◆ **TASK DETAILS**
Determine the number of lines in these entries that hold the word "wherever". Give the number and nothing more.
*** DATA SUPPLIED Section Begins ***
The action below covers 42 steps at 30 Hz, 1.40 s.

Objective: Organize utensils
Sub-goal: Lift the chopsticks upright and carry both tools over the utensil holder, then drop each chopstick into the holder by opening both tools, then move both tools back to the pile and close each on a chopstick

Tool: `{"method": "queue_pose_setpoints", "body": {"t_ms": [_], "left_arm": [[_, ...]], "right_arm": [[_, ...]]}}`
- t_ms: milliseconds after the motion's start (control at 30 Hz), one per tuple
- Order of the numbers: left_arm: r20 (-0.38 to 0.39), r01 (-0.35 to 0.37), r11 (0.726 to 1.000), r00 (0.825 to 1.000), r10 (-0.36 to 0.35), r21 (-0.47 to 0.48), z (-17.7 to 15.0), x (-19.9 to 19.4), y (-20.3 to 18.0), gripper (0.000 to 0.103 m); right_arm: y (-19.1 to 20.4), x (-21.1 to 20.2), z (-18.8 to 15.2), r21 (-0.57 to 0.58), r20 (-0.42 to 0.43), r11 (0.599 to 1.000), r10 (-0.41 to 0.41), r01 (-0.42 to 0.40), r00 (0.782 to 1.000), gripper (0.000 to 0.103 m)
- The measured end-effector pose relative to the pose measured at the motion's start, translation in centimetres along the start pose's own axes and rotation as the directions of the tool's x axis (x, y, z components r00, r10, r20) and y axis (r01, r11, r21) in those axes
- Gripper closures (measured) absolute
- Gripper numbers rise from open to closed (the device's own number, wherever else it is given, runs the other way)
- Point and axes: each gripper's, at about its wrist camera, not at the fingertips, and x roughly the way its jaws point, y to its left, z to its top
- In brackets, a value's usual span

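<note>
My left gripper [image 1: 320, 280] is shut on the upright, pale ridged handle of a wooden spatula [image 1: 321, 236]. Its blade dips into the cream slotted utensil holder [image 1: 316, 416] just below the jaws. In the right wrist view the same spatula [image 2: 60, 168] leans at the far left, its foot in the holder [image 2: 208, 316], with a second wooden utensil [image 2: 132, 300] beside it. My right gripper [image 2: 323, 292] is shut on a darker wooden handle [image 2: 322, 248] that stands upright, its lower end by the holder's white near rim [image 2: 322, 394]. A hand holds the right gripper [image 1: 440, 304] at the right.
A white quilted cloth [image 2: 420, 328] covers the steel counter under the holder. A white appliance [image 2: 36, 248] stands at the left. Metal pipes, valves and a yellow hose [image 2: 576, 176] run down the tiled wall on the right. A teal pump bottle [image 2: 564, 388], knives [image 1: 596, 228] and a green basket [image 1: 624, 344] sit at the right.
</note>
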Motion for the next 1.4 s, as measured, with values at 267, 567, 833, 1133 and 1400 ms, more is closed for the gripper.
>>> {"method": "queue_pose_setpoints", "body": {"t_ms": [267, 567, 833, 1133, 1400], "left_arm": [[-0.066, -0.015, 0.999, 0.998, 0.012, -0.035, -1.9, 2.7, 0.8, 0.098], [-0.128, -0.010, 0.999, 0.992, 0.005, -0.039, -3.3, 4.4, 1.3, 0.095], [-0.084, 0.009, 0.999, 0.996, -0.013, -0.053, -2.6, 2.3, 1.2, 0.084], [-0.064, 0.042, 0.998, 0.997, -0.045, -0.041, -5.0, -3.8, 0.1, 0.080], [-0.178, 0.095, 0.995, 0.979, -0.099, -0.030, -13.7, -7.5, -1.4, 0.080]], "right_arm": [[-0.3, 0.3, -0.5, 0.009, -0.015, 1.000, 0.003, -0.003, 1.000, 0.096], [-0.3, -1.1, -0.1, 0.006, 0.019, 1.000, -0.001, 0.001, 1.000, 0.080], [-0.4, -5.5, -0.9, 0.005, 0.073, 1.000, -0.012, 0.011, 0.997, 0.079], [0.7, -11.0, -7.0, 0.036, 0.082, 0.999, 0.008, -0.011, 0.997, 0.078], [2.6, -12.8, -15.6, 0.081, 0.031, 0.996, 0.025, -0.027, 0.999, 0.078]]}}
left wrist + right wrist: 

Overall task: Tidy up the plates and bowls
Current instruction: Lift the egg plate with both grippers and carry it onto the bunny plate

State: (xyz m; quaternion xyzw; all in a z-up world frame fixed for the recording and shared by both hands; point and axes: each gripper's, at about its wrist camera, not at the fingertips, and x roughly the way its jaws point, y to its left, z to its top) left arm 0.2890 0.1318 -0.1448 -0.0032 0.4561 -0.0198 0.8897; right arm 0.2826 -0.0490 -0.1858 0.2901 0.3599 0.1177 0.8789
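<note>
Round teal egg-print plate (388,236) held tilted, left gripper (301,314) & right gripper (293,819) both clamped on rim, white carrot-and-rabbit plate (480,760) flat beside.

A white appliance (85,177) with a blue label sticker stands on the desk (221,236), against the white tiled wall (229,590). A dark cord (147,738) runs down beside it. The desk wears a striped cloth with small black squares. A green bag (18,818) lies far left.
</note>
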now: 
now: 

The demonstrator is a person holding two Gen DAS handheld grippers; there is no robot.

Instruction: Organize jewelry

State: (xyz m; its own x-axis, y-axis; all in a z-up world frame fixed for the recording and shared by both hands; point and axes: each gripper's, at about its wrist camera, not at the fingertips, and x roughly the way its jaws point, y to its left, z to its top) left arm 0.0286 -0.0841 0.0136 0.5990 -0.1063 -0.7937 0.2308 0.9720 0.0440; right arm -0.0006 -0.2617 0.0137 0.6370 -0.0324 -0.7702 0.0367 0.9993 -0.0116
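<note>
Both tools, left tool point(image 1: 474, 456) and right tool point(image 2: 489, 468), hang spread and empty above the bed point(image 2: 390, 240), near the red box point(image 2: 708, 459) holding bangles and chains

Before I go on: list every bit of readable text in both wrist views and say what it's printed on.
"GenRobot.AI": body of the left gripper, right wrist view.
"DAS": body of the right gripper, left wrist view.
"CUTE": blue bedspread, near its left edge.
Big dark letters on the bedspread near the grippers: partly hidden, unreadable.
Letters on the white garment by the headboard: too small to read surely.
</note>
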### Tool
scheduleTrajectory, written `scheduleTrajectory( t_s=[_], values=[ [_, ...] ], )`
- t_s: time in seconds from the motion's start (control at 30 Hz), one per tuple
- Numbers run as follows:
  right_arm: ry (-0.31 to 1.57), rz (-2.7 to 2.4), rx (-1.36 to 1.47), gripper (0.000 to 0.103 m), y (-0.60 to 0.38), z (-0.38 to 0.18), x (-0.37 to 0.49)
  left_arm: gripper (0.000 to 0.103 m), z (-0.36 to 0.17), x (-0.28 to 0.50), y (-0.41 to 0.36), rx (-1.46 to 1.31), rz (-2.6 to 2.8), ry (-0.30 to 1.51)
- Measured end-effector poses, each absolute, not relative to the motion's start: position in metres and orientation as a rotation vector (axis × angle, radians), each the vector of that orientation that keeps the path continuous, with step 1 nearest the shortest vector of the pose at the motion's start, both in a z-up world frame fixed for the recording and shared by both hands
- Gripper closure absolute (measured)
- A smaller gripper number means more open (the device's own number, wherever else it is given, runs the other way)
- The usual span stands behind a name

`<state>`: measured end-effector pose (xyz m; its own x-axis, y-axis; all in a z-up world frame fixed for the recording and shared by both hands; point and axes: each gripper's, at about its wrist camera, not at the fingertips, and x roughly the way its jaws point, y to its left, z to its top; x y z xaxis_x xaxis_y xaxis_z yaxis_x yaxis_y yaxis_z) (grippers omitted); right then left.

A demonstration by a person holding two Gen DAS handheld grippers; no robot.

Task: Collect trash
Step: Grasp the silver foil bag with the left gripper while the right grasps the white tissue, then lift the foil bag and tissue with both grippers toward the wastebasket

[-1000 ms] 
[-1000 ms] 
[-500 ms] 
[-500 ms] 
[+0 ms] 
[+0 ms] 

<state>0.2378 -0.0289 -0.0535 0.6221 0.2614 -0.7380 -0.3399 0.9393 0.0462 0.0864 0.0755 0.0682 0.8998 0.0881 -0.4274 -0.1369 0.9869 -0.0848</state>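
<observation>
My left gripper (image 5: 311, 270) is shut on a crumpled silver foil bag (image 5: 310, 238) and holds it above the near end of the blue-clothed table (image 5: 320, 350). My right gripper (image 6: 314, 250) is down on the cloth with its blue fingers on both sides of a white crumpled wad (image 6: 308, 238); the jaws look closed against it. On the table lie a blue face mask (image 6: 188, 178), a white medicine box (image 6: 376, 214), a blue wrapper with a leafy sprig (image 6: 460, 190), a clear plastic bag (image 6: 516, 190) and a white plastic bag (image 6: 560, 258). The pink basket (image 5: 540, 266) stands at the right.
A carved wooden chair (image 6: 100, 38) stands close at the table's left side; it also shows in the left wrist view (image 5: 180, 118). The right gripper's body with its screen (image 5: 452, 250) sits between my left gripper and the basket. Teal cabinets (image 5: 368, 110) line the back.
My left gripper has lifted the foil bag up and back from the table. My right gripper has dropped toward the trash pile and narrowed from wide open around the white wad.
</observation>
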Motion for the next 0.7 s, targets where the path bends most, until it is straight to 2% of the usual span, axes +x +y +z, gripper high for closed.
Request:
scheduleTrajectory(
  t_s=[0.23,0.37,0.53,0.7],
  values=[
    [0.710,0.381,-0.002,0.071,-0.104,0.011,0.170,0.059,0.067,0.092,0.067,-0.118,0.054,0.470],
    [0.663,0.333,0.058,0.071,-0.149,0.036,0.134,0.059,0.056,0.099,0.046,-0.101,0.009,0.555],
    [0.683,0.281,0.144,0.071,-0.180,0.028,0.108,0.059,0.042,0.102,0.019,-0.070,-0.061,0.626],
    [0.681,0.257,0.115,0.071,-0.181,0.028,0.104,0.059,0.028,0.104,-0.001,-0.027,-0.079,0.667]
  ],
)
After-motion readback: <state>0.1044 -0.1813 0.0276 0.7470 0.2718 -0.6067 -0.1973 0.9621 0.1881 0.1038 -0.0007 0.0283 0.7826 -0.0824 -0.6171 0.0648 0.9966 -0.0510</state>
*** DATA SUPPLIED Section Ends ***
◆ **EXERCISE RESULT**
2